**Work task**
Beginning with the line below that contains "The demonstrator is" and ending with the line that contains "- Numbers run", copy every line exactly. Copy nothing else.

**Records supplied**
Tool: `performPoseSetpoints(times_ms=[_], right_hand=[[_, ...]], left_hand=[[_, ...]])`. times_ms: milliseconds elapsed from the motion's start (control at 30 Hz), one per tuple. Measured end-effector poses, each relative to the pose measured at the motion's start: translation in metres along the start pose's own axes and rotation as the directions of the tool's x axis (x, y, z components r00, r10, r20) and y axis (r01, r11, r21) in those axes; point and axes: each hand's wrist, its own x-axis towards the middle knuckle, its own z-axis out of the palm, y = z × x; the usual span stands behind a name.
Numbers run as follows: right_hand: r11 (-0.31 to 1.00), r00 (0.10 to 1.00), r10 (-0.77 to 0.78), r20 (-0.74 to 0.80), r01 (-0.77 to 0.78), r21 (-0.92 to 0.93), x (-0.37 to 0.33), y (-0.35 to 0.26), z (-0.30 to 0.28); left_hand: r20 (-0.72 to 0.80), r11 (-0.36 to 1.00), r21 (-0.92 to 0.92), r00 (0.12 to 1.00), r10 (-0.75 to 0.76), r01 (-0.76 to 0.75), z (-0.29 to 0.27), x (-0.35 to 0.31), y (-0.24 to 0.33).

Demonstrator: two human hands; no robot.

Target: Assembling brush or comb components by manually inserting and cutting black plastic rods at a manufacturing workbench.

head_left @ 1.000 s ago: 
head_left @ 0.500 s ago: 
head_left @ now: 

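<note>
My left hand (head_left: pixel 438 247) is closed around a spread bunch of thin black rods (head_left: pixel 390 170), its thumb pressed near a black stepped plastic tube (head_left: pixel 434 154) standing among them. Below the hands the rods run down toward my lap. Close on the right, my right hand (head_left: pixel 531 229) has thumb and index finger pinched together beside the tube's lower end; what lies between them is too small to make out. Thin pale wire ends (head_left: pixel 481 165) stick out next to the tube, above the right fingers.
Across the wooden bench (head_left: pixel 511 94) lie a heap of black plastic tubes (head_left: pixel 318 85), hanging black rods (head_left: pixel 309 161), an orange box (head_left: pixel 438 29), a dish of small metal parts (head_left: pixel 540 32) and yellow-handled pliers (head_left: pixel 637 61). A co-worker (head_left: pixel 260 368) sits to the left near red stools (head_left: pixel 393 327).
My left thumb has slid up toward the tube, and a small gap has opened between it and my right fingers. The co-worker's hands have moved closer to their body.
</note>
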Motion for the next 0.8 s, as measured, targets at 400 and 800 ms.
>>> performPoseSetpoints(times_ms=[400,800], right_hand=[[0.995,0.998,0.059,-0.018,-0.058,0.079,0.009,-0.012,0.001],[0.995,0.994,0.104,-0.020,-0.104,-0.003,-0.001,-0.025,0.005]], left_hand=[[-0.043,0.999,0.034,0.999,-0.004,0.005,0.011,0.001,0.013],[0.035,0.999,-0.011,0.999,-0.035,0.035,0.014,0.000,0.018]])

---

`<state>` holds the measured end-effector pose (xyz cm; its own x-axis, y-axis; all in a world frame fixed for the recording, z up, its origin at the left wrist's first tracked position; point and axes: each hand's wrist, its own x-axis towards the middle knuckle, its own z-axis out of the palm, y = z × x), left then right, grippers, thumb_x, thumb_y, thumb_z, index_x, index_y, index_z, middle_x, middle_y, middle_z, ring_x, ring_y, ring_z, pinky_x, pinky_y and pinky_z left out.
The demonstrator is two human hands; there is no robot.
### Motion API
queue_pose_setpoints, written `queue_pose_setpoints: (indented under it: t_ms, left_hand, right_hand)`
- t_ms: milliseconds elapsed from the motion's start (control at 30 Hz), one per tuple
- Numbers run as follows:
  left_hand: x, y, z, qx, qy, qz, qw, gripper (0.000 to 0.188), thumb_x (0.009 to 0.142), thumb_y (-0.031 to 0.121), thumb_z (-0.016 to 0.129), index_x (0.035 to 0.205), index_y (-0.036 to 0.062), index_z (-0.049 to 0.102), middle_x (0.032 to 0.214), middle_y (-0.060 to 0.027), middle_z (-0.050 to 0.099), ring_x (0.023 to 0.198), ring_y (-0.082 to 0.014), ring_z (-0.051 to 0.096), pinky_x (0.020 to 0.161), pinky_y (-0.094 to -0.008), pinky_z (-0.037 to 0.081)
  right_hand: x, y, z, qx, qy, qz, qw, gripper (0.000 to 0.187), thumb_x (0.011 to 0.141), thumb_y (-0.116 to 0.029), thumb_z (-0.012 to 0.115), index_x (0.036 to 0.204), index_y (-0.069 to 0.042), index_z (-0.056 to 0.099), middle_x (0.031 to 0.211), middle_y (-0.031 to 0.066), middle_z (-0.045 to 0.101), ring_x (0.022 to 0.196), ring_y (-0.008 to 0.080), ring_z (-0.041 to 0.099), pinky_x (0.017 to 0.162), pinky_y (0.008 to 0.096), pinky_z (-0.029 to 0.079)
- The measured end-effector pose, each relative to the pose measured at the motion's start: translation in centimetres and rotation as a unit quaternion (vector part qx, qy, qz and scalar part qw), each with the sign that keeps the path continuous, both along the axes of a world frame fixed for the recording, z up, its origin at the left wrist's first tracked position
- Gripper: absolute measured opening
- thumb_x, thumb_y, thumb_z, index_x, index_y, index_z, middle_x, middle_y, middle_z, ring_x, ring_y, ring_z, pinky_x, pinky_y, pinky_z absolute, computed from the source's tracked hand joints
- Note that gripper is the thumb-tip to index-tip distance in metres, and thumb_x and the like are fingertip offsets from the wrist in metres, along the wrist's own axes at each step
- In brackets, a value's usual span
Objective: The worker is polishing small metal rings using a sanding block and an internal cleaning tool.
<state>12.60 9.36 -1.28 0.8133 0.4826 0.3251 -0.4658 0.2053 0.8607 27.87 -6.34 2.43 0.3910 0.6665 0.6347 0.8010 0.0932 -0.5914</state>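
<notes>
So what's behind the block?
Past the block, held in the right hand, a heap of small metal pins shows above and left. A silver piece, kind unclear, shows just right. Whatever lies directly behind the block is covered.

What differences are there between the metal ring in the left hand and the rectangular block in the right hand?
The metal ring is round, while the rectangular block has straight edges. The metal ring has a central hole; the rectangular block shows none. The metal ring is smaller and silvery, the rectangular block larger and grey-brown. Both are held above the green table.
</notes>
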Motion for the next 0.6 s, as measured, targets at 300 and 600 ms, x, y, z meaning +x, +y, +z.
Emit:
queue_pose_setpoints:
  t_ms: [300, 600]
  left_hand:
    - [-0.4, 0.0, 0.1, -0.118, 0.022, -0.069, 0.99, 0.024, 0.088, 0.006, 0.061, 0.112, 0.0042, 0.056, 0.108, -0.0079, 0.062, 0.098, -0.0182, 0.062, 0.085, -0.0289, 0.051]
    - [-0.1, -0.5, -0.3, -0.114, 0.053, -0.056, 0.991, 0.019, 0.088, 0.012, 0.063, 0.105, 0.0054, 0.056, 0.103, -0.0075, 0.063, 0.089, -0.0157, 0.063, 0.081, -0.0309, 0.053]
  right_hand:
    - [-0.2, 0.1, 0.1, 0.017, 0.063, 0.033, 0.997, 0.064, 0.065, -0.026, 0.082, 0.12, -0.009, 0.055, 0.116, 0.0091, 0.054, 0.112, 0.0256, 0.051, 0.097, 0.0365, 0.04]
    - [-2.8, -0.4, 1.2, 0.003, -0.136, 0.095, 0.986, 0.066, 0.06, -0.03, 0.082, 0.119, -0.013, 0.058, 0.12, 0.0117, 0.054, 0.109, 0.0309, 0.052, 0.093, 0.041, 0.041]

**Exercise output**
The demonstrator is two human hands; there is no robot.
### Motion API
queue_pose_setpoints, written `queue_pose_setpoints: (indented under it: t_ms, left_hand, right_hand)`
- t_ms: milliseconds elapsed from the motion's start (control at 30 Hz), one per tuple
- Numbers run as follows:

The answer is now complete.